Monday, March 15, 2004

Spain Spin

It may take a while - a day or two, anyway - for the Limbaugh dittohead/Oxycontin crowd to get a satisfying narrative to explain why Spanish voters rejected the supposedly "tough guy" conservatives just days after a major terrorist attack, why that proves John Kerry is a flipflopper and why Bill and Hillary Clinton are to blame for it all. But I'm sure they'll get there.

Here in the real world, people who try to figure out what's actually going on in the world are taking a look at the outcome. Laura Rozen is challenging the version suggested by Bob Dreyfuss in this post on his thought-provoking blog at TomPaine.com. Dreyfuss thinks the message of the Spanish election was, "Get us out of Iraq and they [al-Qaeda] won't attack us anymore." In the context of his other recent posts, it's clear that's a message he finds congenial.

I think Rozen is closer to the mark:

... I think Bob misses the possibility that what Spaniards were voting against Sunday is not just Aznar having taken Spain into the Iraq war, although that is surely true, but Aznar's government's reluctance to admit the likelihood that Islamist terrorists had been responsible for last week's attacks.
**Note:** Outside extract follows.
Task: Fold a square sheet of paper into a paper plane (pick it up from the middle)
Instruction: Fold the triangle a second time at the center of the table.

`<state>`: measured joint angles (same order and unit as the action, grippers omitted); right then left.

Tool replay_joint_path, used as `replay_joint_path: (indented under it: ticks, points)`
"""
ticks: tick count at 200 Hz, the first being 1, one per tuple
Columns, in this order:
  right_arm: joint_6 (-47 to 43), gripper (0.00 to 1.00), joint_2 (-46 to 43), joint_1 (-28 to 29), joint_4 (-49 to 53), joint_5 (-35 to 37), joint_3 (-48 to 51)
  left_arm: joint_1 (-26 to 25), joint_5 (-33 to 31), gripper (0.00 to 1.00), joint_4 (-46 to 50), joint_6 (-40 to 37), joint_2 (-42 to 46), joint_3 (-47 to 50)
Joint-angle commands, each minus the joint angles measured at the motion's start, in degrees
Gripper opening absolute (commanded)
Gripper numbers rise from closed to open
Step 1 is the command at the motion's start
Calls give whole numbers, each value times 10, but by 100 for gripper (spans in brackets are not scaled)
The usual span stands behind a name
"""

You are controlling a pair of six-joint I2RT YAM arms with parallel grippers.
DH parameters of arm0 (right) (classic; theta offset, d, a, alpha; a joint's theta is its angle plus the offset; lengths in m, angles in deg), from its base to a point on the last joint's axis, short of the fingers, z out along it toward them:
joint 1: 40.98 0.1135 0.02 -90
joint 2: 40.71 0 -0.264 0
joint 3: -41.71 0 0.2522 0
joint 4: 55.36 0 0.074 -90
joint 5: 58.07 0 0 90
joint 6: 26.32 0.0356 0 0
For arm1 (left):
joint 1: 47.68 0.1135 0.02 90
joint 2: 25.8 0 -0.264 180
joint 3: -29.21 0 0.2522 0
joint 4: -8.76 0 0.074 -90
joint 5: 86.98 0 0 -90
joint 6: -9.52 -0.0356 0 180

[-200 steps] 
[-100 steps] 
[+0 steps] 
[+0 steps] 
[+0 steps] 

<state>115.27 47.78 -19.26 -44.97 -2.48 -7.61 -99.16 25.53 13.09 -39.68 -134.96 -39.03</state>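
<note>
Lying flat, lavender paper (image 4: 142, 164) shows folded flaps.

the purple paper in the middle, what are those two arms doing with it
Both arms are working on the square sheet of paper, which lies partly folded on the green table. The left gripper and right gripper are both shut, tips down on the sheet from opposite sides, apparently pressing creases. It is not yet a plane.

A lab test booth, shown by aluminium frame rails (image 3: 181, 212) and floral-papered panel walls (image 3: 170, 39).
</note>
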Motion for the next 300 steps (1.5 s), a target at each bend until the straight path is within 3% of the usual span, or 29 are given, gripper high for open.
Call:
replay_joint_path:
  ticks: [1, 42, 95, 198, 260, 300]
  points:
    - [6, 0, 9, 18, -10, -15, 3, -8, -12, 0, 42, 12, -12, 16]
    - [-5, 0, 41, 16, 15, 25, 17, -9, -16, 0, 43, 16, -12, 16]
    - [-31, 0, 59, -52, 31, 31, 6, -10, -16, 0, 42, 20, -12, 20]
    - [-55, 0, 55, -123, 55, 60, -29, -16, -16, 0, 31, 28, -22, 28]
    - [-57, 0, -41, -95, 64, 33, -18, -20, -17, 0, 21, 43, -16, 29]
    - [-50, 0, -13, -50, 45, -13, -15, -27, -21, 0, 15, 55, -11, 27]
Spaniards were voting against the lying. What people were screaming at Aznar when he and his wife went to the polls and at their demonstrations was "manipulators," and "liars" and "peace." But the "manipulators and liars" part is just as important as the peace part, surely.

Most of all, I am perplexed why Bob, who has written two blog entries the past few weeks saying Democrats should downplay the threat posed by Al Qaeda and terrorism, seems incapable of admitting how very wrong he is about the threat posed by Al Qaeda, and the political salience of the terrorism issue in elections. What was the first thing Spain's new incumbent Socialist prime minister told voters today? That fighting terrorism will be his government's number one priority. Bob has been advising Democrats that they should make fighting terrorism a lower priority. Does that really seem so wise in retrospect?